■ **WHAT IS REQUIRED**: Only one stretch of the records below should be repeated. It starts with the line containing "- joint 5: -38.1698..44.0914" and goes on through the line containing "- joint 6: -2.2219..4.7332", exactly as written.

■ **RECORDS FOR PROCESSING**:

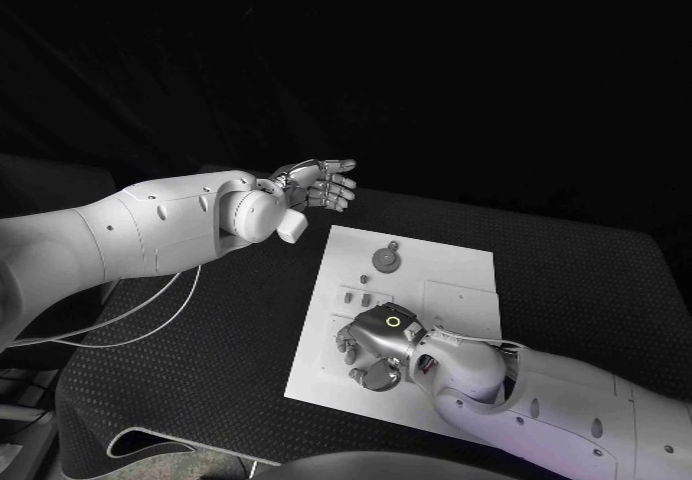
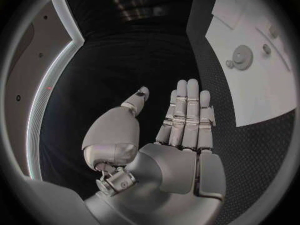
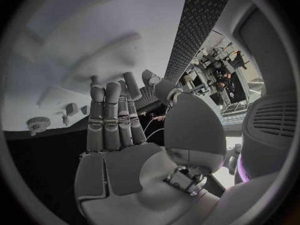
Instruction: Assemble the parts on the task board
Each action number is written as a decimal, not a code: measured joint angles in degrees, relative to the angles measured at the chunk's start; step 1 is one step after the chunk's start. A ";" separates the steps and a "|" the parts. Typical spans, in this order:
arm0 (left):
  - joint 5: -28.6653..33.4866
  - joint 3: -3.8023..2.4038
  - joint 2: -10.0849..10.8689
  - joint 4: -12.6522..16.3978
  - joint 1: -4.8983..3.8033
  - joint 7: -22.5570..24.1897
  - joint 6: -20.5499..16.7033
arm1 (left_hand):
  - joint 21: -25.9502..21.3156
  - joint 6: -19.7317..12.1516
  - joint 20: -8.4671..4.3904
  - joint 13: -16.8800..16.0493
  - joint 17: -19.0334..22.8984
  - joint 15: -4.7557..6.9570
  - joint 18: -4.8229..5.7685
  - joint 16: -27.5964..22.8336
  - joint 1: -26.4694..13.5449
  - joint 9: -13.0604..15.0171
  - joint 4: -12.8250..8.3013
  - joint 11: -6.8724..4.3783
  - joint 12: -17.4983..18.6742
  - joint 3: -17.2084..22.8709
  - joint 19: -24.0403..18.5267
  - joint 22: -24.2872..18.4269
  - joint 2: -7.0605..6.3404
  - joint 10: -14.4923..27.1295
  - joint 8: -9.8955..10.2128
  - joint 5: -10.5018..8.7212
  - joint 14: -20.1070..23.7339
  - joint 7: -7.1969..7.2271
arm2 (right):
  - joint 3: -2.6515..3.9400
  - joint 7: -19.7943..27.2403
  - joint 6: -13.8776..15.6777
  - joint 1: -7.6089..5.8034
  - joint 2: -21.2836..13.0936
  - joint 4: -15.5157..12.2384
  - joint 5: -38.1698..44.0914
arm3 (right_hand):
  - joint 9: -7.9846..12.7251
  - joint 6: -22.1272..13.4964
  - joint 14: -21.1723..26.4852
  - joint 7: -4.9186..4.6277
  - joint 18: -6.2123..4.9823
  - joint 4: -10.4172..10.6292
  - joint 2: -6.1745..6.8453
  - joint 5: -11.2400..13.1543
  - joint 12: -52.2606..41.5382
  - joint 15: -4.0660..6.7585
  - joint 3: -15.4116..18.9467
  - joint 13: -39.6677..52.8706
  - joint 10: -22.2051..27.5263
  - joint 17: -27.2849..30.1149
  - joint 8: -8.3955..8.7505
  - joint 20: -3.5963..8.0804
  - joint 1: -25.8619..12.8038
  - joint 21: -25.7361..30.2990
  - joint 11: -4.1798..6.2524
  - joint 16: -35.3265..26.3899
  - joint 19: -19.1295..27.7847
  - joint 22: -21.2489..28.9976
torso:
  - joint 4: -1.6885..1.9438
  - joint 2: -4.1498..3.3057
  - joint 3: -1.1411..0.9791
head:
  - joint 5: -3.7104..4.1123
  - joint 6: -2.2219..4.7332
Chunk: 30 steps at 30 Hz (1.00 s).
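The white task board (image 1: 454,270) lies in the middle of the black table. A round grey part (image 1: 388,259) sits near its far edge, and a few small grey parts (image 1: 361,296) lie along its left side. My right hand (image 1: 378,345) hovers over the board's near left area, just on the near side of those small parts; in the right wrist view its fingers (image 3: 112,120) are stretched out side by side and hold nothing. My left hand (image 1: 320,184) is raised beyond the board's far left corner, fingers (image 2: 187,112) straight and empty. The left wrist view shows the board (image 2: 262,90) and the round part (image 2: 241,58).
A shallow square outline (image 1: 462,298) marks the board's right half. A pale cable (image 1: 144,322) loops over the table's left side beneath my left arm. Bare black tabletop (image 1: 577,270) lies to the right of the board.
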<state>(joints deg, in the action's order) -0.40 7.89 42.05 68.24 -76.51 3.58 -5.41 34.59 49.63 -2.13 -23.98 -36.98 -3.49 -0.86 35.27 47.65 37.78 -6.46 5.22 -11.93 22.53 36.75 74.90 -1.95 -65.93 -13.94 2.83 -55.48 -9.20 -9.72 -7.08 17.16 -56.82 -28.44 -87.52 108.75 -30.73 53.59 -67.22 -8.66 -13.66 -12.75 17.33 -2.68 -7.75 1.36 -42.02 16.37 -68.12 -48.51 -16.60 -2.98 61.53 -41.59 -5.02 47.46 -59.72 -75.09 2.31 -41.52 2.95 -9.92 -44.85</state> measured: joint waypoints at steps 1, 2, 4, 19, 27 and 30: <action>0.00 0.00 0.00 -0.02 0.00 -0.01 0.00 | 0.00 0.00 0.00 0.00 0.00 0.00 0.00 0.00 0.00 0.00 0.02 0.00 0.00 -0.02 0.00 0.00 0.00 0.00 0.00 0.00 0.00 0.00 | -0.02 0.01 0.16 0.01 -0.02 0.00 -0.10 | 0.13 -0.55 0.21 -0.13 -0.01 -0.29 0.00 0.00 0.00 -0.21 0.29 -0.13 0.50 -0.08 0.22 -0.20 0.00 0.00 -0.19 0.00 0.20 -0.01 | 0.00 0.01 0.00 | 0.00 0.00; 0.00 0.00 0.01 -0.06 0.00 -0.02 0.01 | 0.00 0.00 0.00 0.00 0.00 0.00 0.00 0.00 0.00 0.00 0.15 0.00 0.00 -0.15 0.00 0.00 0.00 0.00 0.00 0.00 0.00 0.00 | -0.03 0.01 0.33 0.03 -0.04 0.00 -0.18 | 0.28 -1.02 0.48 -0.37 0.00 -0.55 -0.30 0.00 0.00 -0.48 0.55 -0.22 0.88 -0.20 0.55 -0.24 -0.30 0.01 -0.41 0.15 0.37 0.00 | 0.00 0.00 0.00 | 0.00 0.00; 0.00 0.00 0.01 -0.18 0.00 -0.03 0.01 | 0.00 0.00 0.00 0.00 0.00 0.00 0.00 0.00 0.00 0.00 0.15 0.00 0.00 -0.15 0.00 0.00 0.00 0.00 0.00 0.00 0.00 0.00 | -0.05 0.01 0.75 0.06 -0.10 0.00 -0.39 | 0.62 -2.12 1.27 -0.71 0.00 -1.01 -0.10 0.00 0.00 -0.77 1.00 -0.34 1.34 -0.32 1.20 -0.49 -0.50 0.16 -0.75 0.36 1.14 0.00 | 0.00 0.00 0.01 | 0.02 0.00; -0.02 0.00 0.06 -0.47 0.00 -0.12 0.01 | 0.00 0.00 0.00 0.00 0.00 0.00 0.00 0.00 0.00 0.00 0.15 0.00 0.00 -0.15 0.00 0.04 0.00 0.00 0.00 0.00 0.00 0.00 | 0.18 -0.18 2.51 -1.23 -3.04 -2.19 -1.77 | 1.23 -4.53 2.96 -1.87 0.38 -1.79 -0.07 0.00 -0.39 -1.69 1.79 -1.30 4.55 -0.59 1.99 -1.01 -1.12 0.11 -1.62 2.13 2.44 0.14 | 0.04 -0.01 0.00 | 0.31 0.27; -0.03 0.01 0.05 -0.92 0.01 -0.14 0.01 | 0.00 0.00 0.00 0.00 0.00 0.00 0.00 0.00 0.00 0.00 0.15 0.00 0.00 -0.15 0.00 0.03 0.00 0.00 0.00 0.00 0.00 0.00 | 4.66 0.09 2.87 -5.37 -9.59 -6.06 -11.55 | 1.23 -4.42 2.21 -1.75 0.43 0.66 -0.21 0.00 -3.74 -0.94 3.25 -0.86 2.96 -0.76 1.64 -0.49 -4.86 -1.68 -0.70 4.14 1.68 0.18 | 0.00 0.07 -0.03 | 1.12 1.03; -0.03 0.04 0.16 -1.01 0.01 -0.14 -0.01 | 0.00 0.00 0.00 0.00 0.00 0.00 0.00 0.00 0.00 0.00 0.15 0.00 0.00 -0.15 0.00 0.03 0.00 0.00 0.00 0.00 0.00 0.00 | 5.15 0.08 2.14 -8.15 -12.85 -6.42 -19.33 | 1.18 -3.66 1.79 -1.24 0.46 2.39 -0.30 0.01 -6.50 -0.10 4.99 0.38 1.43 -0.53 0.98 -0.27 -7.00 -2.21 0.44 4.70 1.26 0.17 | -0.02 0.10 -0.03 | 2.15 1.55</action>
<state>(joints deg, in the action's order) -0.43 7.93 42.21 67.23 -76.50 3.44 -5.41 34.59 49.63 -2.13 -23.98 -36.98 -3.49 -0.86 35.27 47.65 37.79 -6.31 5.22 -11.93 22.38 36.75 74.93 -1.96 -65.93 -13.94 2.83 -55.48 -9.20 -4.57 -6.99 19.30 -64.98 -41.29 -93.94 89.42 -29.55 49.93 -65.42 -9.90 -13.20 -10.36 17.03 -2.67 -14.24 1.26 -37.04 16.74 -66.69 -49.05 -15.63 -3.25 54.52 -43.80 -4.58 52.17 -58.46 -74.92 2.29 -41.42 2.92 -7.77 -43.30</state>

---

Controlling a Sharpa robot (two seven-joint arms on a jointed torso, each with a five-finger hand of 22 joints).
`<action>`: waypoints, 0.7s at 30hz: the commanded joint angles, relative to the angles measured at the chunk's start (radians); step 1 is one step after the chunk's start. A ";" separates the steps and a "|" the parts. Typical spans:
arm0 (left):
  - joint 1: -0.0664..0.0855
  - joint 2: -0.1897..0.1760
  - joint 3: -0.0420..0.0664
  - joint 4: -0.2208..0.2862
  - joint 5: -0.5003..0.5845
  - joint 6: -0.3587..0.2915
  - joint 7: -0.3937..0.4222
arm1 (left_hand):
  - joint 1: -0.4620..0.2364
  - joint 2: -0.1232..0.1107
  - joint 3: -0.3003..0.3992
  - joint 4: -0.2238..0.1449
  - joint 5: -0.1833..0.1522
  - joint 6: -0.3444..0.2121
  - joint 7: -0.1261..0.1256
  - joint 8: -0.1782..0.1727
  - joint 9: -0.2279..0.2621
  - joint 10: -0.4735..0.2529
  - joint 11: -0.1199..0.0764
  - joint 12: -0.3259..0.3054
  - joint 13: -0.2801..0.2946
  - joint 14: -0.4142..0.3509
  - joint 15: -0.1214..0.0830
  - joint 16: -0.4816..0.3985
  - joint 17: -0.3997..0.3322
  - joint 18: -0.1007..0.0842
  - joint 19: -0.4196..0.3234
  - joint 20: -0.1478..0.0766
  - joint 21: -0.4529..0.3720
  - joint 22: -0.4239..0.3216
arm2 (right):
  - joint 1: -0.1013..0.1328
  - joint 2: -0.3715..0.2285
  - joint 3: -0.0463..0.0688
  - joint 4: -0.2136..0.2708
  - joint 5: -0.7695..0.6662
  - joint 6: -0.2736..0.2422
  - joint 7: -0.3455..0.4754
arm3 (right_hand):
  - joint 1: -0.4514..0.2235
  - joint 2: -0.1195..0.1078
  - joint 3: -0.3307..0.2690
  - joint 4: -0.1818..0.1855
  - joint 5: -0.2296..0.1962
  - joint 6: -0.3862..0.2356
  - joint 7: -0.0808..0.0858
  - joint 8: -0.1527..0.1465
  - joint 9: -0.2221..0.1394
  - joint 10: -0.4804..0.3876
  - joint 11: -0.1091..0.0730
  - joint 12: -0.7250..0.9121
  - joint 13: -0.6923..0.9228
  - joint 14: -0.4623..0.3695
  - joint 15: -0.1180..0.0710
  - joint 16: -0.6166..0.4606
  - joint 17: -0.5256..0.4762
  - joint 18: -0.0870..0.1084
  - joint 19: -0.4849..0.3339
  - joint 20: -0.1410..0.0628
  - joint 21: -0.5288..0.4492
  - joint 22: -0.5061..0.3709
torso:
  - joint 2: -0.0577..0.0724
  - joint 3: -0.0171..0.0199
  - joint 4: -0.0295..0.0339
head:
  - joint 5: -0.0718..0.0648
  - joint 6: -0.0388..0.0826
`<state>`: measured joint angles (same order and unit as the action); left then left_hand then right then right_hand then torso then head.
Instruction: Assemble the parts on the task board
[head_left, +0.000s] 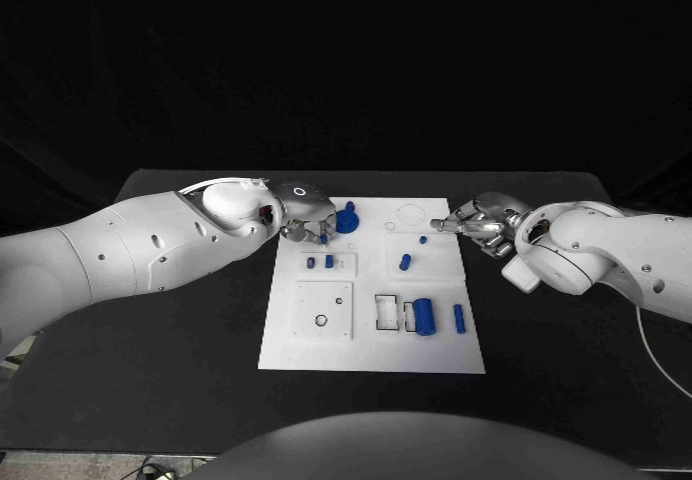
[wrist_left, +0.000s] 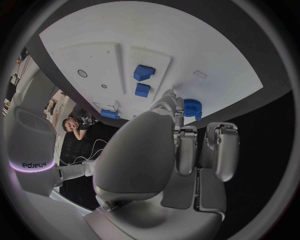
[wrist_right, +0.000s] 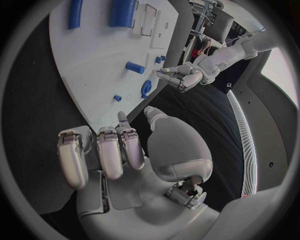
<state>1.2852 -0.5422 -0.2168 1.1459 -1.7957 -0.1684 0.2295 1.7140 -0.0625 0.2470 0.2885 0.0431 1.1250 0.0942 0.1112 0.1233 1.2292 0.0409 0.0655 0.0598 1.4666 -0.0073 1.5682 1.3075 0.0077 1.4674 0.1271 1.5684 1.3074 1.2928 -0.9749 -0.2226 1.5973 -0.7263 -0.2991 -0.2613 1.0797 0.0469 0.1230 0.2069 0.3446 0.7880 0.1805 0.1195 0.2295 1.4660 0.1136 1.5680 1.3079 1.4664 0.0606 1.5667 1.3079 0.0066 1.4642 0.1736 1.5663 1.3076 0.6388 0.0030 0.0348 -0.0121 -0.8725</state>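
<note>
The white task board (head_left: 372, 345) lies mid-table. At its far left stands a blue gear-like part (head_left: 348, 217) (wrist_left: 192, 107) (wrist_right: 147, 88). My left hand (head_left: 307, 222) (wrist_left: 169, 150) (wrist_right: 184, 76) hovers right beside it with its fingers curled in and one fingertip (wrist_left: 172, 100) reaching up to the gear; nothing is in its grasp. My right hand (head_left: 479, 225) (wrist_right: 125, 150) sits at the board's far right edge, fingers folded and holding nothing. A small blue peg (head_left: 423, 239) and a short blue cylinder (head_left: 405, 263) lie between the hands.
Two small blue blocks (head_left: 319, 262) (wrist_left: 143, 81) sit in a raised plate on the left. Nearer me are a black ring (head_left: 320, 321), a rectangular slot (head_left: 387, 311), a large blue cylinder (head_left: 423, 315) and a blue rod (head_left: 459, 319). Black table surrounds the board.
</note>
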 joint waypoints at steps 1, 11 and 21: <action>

■ **ANSWER TO THIS TASK**:
  - joint 5: -38.1698..44.0914
arm3 (right_hand):
  - joint 9: -7.9846..12.7251
  - joint 6: -22.1272..13.4964
  - joint 14: -21.1723..26.4852
  - joint 7: -4.9186..4.6277
  - joint 18: -6.2123..4.9823
  - joint 4: -10.4172..10.6292
  - joint 2: -6.1745..6.8453
  - joint 5: -11.2400..13.1543
  - joint 12: -52.2606..41.5382
  - joint 15: -4.0660..6.7585
  - joint 3: -15.4116..18.9467
  - joint 13: -39.6677..52.8706
  - joint 10: -22.2051..27.5263
  - joint 17: -27.2849..30.1149
  - joint 8: -8.3955..8.7505
  - joint 20: -3.5963..8.0804
  - joint 1: -25.8619..12.8038
  - joint 21: -25.7361..30.2990
  - joint 11: -4.1798..6.2524
  - joint 16: -35.3265..26.3899
  - joint 19: -19.1295..27.7847
  - joint 22: -21.2489..28.9976
torso:
  - joint 4: -1.6885..1.9438
  - joint 2: -4.1498..3.3057
  - joint 3: -1.1411..0.9791
head:
  - joint 5: -3.7104..4.1123
  - joint 6: -2.2219..4.7332

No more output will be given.